→ WHAT THE TASK REQUIRES: In the material below, the lines between the one holding "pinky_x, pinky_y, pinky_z" and the one holding "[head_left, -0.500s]", inclusive, are to be set down word for word. Pictures stay out.

→ RECORDS FOR PROCESSING:
--

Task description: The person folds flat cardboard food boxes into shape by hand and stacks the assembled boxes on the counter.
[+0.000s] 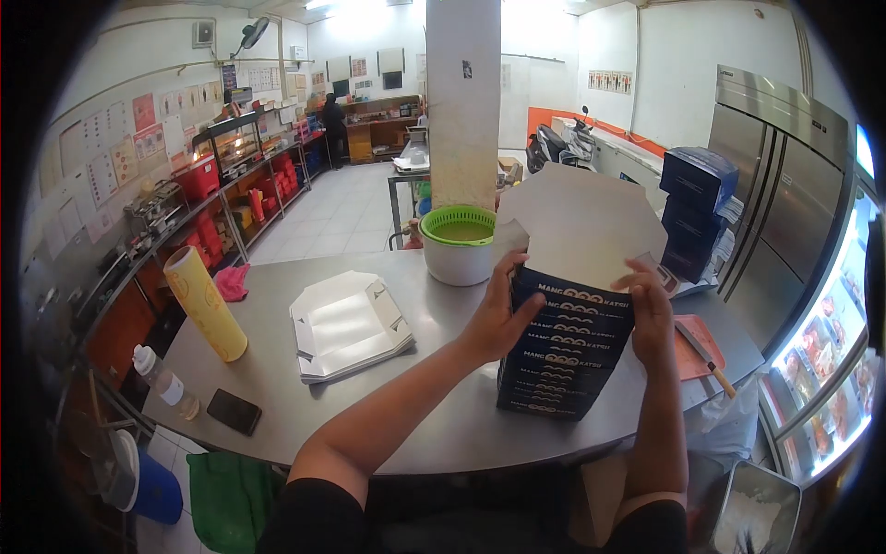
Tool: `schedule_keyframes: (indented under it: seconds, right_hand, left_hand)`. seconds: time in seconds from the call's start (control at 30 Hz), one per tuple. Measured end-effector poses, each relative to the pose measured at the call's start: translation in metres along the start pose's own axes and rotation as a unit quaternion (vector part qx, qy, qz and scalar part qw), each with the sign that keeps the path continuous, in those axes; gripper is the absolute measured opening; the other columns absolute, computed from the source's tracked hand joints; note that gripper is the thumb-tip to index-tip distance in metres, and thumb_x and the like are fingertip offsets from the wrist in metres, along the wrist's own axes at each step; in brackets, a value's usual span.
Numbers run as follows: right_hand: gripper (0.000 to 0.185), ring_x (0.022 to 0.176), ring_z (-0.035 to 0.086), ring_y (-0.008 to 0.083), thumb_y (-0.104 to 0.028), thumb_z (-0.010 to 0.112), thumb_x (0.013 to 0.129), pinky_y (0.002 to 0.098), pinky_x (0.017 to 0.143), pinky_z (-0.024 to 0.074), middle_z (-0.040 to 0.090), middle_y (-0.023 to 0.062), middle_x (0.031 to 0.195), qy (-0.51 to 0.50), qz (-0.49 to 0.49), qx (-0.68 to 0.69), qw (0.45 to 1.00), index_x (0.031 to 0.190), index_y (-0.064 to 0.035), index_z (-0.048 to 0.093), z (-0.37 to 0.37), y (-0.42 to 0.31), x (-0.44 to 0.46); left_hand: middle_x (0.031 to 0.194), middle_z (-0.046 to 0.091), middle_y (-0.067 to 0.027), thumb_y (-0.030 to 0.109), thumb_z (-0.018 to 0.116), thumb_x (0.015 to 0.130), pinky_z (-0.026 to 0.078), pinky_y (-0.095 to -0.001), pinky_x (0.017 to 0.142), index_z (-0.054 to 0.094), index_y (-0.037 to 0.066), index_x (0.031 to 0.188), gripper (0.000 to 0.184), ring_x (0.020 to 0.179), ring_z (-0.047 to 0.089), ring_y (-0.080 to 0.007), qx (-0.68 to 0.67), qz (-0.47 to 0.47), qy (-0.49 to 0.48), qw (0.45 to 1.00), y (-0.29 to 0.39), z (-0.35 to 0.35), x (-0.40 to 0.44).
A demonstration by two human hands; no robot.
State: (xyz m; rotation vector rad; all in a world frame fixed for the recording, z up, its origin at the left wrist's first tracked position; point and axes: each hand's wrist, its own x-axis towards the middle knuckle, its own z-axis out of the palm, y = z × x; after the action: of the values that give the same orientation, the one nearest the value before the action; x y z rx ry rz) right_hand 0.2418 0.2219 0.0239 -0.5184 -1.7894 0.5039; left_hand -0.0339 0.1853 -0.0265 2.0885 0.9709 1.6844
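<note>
A tall stack of dark blue printed boxes point(563, 355) stands on the steel table point(434, 434). Its topmost box has a white lid point(586, 222) raised upright. My left hand point(506, 309) grips the upper left corner of that box, thumb on the printed front. At the upper right corner, my right hand point(649, 309) has its fingers curled around the box edge beside the lid. To the left lies a short pile of open white box trays point(353, 328).
On the table are a yellow roll point(205, 305), a bottle point(166, 383), a phone point(233, 412), a pink cloth point(233, 283), a white bucket with green basket point(459, 242), and a knife point(706, 355) on a red board point(694, 334). More blue boxes point(692, 226) stand behind right. A person point(333, 129) stands far back.
</note>
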Motion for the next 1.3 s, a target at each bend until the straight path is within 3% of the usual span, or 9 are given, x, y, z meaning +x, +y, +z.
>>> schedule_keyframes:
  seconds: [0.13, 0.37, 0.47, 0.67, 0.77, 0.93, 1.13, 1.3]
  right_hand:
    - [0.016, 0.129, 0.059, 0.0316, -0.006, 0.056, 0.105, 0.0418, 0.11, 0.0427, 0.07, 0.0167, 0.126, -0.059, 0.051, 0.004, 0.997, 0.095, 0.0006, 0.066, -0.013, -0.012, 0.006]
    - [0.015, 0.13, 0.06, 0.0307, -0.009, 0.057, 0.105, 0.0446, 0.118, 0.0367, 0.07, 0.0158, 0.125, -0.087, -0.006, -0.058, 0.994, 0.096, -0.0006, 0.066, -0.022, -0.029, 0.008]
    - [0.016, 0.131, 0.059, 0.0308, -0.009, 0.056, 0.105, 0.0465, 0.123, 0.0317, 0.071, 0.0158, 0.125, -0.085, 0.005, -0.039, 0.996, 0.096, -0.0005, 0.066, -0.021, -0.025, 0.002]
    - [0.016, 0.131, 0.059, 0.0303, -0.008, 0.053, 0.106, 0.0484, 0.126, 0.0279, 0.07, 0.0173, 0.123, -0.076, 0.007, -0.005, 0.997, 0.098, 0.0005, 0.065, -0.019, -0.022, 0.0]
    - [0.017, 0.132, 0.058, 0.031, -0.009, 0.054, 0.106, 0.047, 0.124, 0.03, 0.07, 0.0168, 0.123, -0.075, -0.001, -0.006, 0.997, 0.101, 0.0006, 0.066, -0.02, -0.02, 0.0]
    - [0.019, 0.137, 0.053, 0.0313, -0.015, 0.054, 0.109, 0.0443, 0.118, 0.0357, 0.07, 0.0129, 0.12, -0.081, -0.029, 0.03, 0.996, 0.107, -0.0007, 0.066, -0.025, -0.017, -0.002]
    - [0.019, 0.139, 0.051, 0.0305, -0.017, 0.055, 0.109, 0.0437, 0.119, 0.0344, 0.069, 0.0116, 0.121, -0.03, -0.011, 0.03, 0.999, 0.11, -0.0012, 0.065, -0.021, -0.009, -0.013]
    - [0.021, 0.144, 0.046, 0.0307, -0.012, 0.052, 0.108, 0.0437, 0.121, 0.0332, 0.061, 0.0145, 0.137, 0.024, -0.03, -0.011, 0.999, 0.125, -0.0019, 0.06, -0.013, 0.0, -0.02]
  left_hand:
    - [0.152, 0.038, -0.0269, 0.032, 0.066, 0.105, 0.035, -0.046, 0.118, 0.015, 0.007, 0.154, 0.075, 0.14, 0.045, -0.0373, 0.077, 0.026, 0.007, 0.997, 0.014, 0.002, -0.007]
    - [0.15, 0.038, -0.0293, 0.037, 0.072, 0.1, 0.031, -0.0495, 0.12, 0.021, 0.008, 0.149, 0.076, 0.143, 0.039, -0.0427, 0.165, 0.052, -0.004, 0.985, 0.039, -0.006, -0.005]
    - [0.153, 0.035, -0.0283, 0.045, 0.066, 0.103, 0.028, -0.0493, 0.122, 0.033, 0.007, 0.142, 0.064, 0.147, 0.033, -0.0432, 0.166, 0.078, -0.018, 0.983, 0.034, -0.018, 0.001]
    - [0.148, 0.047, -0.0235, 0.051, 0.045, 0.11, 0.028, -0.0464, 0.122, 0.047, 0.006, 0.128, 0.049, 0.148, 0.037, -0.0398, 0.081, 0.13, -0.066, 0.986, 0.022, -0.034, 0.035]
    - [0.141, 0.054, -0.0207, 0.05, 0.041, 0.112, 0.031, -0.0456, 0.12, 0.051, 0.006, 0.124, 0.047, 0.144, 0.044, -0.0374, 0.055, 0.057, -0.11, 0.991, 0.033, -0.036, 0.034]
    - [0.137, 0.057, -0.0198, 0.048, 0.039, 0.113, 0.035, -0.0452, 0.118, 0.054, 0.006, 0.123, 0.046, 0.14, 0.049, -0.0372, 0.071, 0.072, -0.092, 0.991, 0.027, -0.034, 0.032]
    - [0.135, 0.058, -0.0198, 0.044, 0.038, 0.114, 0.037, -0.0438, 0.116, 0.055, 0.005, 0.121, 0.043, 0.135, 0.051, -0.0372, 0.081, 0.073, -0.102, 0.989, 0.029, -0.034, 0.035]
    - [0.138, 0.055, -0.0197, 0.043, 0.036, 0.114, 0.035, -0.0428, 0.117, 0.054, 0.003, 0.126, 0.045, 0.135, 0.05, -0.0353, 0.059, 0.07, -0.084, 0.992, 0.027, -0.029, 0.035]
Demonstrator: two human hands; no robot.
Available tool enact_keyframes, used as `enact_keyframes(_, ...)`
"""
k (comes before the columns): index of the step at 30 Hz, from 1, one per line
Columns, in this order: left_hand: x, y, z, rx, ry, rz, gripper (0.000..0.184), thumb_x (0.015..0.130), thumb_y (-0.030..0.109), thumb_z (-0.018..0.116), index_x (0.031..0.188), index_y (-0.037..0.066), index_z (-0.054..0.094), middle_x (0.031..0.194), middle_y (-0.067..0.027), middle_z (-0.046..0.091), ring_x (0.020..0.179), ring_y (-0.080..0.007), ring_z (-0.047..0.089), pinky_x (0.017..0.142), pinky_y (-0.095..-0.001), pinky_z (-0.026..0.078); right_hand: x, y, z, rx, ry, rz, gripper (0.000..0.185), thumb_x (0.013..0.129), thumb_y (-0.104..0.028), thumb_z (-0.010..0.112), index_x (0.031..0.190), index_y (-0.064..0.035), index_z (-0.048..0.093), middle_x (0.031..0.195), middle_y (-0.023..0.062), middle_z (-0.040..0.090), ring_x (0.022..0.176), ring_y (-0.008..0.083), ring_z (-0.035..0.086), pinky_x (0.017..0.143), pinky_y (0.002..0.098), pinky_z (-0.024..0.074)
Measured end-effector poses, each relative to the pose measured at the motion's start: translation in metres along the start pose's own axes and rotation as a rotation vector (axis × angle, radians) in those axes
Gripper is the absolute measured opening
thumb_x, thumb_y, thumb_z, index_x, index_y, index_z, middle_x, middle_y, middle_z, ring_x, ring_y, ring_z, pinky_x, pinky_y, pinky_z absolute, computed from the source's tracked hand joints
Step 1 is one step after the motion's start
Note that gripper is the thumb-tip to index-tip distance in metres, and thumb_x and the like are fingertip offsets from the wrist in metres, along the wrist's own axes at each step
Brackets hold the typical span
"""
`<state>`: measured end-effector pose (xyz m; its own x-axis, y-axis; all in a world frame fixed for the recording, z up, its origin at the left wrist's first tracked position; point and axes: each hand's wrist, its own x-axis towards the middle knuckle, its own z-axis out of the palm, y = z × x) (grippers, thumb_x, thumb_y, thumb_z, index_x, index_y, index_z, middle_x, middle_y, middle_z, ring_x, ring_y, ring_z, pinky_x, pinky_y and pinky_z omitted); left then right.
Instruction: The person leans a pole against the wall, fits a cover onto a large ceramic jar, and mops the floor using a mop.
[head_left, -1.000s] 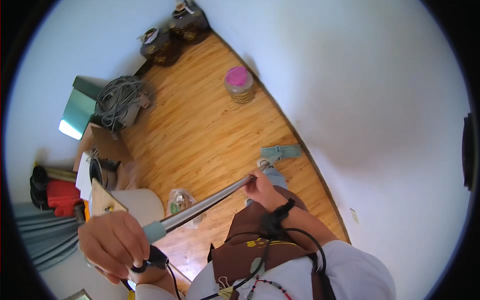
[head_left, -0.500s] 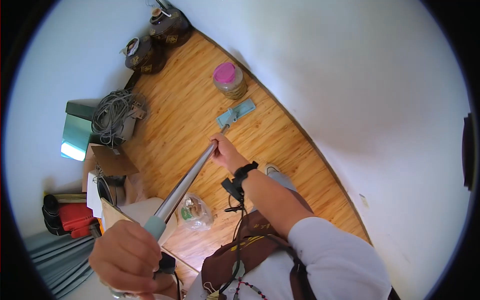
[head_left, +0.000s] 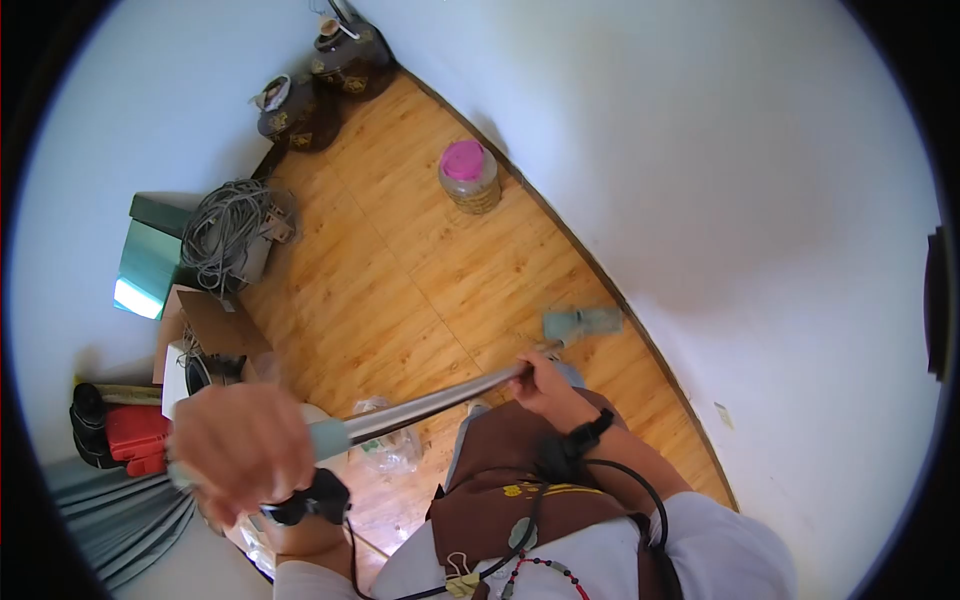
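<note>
A flat mop with a long silver pole (head_left: 430,403) slants across the view. My left hand (head_left: 243,440), somewhat blurred, is wrapped around the light green grip (head_left: 328,439) at its upper end. Lower down the pole, my right hand (head_left: 538,382) is closed around the metal. Beyond that hand, the pale blue-green mop head (head_left: 584,322) is on the wooden floor near the right wall, smeared by motion. Both wrists wear black straps with cables.
A jar with a pink lid (head_left: 463,161) stands by the wall. Dark brown urns (head_left: 355,62) fill the far corner. On the left are coiled grey cable (head_left: 226,232), a green box (head_left: 146,262), a cardboard box (head_left: 225,325) and a red item (head_left: 137,435). A clear plastic bag (head_left: 392,452) lies below the pole.
The mop head has swept from beside the pink-lidded jar back toward me and to the right. My right hand has moved right and closer to my body, while my left hand has risen slightly.
</note>
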<state>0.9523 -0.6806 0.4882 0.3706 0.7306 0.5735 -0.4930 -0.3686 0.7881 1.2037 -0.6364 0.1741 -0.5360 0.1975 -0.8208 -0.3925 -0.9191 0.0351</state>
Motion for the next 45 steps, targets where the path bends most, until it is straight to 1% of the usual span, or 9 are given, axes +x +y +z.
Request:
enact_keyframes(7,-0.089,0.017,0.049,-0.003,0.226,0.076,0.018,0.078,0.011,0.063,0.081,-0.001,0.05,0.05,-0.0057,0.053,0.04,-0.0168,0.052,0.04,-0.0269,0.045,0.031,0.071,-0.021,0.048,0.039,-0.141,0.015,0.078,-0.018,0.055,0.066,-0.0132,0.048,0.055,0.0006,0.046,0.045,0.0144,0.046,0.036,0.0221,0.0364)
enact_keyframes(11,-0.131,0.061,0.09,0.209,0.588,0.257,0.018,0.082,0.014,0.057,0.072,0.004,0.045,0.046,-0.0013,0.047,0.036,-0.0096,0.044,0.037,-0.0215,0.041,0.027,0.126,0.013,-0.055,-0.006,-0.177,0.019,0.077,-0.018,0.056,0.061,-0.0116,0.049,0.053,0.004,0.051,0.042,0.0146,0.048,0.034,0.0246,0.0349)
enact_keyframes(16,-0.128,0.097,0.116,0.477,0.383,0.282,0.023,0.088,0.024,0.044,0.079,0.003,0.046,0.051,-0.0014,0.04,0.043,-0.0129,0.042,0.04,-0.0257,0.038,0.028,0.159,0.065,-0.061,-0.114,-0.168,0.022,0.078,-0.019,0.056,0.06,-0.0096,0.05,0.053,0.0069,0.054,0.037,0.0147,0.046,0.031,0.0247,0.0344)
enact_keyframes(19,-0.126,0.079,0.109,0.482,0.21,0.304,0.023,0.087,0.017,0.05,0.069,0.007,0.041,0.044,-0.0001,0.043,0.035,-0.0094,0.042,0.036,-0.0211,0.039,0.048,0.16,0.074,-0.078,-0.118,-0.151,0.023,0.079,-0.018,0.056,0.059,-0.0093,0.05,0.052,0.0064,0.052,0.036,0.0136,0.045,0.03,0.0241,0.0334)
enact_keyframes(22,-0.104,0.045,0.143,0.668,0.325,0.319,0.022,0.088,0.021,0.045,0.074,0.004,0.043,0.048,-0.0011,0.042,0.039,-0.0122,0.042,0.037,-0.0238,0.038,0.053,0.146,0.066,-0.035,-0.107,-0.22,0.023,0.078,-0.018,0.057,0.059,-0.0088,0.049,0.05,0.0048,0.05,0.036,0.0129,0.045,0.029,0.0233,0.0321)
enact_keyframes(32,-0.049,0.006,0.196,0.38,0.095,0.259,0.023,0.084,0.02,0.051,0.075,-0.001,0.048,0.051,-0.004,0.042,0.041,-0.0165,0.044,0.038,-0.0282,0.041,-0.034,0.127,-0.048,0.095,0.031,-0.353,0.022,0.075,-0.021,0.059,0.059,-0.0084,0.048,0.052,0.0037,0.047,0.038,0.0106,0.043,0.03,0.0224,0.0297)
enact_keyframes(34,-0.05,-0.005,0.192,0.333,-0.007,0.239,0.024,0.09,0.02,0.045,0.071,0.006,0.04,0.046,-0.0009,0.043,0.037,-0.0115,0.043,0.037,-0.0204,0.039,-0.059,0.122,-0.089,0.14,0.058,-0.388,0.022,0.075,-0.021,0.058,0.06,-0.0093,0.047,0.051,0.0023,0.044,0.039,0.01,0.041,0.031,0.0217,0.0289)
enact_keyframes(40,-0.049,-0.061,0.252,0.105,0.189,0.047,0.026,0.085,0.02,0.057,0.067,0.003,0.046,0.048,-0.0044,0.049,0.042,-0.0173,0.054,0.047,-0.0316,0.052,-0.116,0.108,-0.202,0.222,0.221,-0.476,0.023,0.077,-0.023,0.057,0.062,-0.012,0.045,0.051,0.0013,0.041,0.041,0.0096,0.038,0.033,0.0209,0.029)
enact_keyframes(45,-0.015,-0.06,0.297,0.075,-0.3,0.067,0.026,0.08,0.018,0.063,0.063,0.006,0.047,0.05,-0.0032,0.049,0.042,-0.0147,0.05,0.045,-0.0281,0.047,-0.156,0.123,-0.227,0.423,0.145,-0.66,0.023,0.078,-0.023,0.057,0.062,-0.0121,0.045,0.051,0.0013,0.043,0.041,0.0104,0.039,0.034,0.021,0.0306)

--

→ SOLUTION FOR THIS EXERCISE:
thumb_x, thumb_y, thumb_z, index_x, index_y, index_z, middle_x, middle_y, middle_z, ring_x, ring_y, ring_z, pinky_x, pinky_y, pinky_z absolute, computed from the source's tracked hand joints
Step 1 is one step after the motion's start
Note that gripper is the thumb-tip to index-tip distance in metres, and thumb_x and the like are fingertip offsets from the wrist in metres, along the wrist's own axes at each step
Brackets hold the typical span
"""
`<state>`: measured end-effector pose (xyz m; its own x-axis, y-axis; all in a world frame fixed for the recording, z up, its origin at the left wrist's first tracked position; point and axes: each hand's wrist, its own x-axis towards the middle knuckle, its own z-axis out of the palm, y = z × x) (grippers, thumb_x, thumb_y, thumb_z, index_x, index_y, index_z, middle_x, middle_y, middle_z, ring_x, ring_y, ring_z, pinky_x, pinky_y and pinky_z omitted); left then right.
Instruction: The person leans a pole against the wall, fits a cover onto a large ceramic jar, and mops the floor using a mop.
[head_left, -1.000s] 
[head_left, -0.500s] 

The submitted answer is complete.